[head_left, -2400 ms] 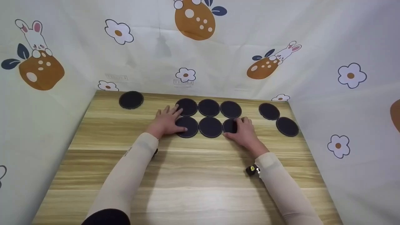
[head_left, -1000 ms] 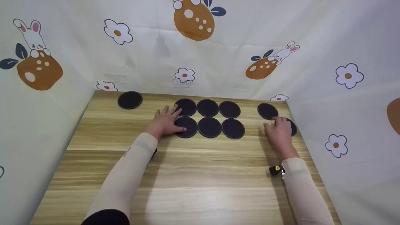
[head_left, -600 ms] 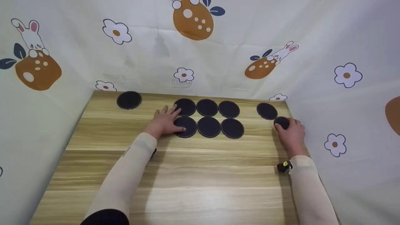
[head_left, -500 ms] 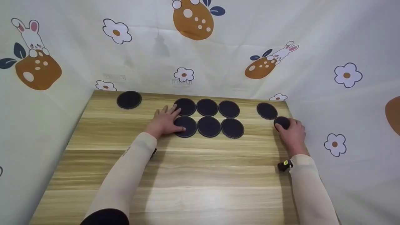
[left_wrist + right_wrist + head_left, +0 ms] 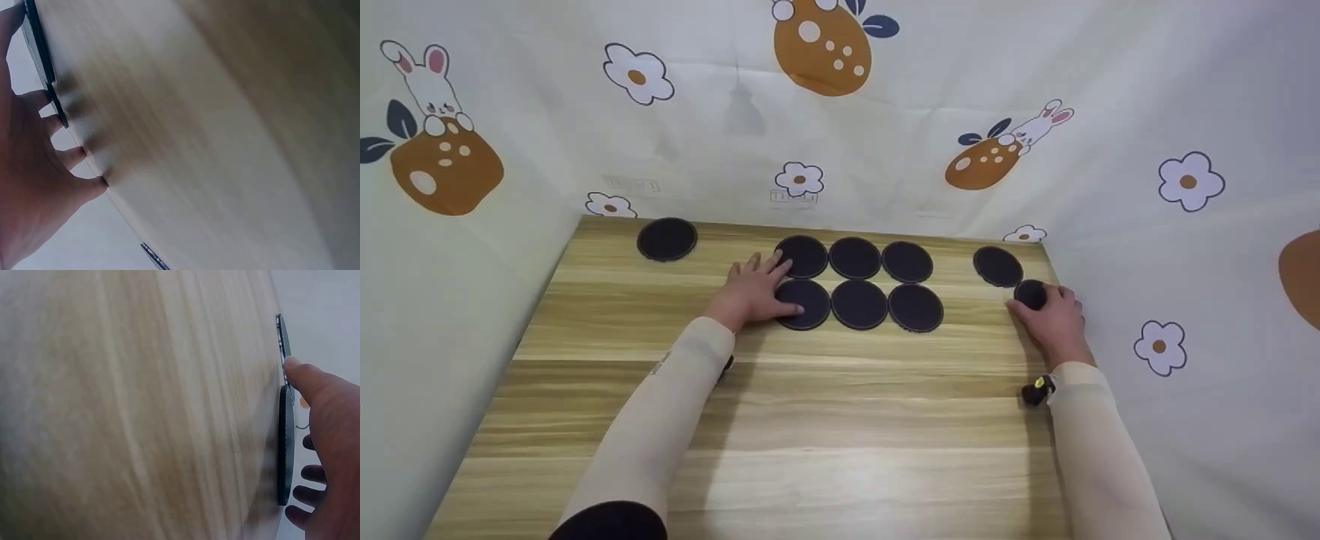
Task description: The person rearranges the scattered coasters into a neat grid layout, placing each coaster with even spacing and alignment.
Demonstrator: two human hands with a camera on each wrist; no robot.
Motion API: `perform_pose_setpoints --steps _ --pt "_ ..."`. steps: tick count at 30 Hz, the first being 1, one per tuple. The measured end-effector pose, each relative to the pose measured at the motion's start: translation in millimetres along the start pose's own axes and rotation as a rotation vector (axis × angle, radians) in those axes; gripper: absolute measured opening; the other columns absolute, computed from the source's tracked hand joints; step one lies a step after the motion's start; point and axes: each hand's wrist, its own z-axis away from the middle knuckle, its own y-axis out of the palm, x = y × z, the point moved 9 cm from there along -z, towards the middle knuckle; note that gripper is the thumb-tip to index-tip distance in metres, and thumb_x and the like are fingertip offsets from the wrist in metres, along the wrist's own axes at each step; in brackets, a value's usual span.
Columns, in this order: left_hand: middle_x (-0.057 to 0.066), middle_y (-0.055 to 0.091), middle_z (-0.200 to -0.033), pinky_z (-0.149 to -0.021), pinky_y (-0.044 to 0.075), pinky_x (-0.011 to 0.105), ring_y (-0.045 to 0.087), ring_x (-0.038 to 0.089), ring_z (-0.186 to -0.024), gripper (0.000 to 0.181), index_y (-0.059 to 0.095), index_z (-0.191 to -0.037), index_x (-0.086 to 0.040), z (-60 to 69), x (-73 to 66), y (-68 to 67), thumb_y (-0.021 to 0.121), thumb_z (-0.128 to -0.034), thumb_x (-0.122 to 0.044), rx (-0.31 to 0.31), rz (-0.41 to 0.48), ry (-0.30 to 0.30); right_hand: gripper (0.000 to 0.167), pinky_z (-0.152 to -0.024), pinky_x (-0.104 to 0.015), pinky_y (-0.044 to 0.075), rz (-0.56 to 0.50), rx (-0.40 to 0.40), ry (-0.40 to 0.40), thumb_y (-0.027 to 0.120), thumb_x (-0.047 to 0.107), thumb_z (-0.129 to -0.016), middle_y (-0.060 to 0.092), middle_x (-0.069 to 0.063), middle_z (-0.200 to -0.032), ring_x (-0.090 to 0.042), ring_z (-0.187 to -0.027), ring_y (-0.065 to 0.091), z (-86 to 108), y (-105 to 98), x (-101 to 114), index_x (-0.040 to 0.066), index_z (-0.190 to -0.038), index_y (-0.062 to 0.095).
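In the head view, black round coasters with stitched rims lie in two rows of three on the wooden table. My left hand [image 5: 746, 292] rests at the left end with fingers spread. Its fingertips touch the upper-left coaster [image 5: 804, 255]; its thumb lies on the lower-left coaster [image 5: 802, 300]. At the right, my right hand [image 5: 1054, 319] spans another coaster [image 5: 1030, 294], thumb by its left edge, fingers over its right side, which they hide. In the right wrist view that coaster [image 5: 286, 444] lies flat on the table and the thumb stands straight and away from the fingers.
One coaster [image 5: 997, 266] lies just up and left of the right hand, touching or nearly touching the spanned one. Another coaster [image 5: 667, 240] lies alone at the far left. Pale printed cloth [image 5: 885, 165] hangs around the table's back and sides.
My right hand has moved right from the lower-right coaster of the rows to the coaster near the table's right edge. Its thumb has since shifted left off that coaster's top. The left hand stays put.
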Motion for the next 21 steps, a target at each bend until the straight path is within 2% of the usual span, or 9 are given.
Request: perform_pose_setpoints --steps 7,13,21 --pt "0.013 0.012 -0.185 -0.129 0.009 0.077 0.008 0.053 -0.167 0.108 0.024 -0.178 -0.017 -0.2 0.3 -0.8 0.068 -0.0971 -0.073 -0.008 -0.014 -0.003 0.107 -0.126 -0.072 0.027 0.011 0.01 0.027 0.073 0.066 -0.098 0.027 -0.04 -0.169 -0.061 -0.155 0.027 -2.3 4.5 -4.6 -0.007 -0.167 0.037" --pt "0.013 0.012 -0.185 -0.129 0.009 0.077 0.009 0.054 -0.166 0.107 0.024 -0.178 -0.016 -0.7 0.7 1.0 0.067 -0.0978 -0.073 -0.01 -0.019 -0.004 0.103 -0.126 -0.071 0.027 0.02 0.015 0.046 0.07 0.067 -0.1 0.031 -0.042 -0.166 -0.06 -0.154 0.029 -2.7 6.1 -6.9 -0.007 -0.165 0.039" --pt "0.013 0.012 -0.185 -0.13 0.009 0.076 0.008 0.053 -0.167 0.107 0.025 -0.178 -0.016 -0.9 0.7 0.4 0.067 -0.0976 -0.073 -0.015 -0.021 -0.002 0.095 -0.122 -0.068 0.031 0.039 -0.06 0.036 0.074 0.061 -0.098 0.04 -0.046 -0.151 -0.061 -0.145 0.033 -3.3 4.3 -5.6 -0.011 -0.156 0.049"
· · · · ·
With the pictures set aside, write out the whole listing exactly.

- Answer section -
[head_left, -2400 ms] 
[head_left, -1000 ms] 
[head_left, -600 ms] 
[head_left, -500 ms] 
[left_wrist + right_wrist + head_left, +0 ms] 
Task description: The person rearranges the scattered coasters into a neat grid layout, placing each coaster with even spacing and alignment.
Demonstrator: two human hands with a camera on each wrist; no robot.
Motion API: `perform_pose_setpoints --steps _ --pt "_ ..."`. steps: tick count at 30 Hz, the first being 1, one per tuple. The measured end-effector pose, each relative to the pose measured at the motion's start: translation in millimetres along the start pose's own axes and rotation as a rotation vector (axis × angle, radians) in those axes; gripper: absolute measured opening; the other columns absolute, computed from the source's tracked hand joints; step one lies a step after the motion's start; point and axes: each hand's wrist, its own z-axis away from the middle knuckle, its own y-axis out of the palm, x = y × z, the point moved 9 cm from there along -z, towards the middle knuckle; note that gripper is the thumb-tip to index-tip distance in metres, and thumb_x and the like are fingertip offsets from the wrist in metres, along the wrist's own axes at each step; in brackets, a value's usual span.
Columns, in this order: left_hand: middle_x (-0.057 to 0.066), middle_y (-0.055 to 0.091), middle_z (-0.200 to -0.033), pinky_z (-0.149 to -0.021), pinky_y (-0.044 to 0.075), pinky_x (-0.011 to 0.105), ring_y (-0.045 to 0.087), ring_x (-0.038 to 0.089), ring_z (-0.186 to -0.024), gripper (0.000 to 0.181), index_y (-0.059 to 0.095), index_z (-0.191 to -0.037), index_x (-0.086 to 0.040), z (-60 to 69), x (-73 to 66), y (-68 to 67), thumb_y (-0.021 to 0.121), thumb_z (-0.128 to -0.034), thumb_x (-0.122 to 0.044), rx (-0.31 to 0.31), rz (-0.41 to 0.48), ry (-0.30 to 0.30); right_hand: gripper (0.000 to 0.167), pinky_z (-0.152 to -0.024), pinky_x (-0.104 to 0.015), pinky_y (-0.044 to 0.075), rz (-0.56 to 0.50), rx (-0.40 to 0.40), ry (-0.40 to 0.40), thumb_y (-0.027 to 0.120), thumb_x (-0.047 to 0.107), thumb_z (-0.129 to -0.016), middle_y (-0.060 to 0.092), middle_x (-0.069 to 0.063), middle_z (-0.200 to -0.032), ring_x (-0.090 to 0.042), ring_z (-0.187 to -0.027), ring_y (-0.065 to 0.091), z (-86 to 108), y (-105 to 98), x (-101 to 114), index_x (-0.040 to 0.066), index_z (-0.190 to -0.038), index_y (-0.062 to 0.095).
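In the head view, black round coasters with stitched rims lie in two rows of three on the wooden table. My left hand [image 5: 746, 292] rests at the left end with fingers spread. Its fingertips touch the upper-left coaster [image 5: 804, 255]; its thumb lies on the lower-left coaster [image 5: 802, 300]. At the right, my right hand [image 5: 1054, 319] spans another coaster [image 5: 1030, 294], thumb by its left edge, fingers over its right side, which they hide. In the right wrist view that coaster [image 5: 286, 444] lies flat on the table and the thumb stands straight and away from the fingers.
One coaster [image 5: 997, 266] lies just up and left of the right hand, touching or nearly touching the spanned one. Another coaster [image 5: 667, 240] lies alone at the far left. Pale printed cloth [image 5: 885, 165] hangs around the table's back and sides.
My right hand has moved right from the lower-right coaster of the rows to the coaster near the table's right edge. Its thumb has since shifted left off that coaster's top. The left hand stays put.
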Motion for the next 21 steps, a target at each bend until the straight path is within 2% of the usual span, or 9 are given.
Request: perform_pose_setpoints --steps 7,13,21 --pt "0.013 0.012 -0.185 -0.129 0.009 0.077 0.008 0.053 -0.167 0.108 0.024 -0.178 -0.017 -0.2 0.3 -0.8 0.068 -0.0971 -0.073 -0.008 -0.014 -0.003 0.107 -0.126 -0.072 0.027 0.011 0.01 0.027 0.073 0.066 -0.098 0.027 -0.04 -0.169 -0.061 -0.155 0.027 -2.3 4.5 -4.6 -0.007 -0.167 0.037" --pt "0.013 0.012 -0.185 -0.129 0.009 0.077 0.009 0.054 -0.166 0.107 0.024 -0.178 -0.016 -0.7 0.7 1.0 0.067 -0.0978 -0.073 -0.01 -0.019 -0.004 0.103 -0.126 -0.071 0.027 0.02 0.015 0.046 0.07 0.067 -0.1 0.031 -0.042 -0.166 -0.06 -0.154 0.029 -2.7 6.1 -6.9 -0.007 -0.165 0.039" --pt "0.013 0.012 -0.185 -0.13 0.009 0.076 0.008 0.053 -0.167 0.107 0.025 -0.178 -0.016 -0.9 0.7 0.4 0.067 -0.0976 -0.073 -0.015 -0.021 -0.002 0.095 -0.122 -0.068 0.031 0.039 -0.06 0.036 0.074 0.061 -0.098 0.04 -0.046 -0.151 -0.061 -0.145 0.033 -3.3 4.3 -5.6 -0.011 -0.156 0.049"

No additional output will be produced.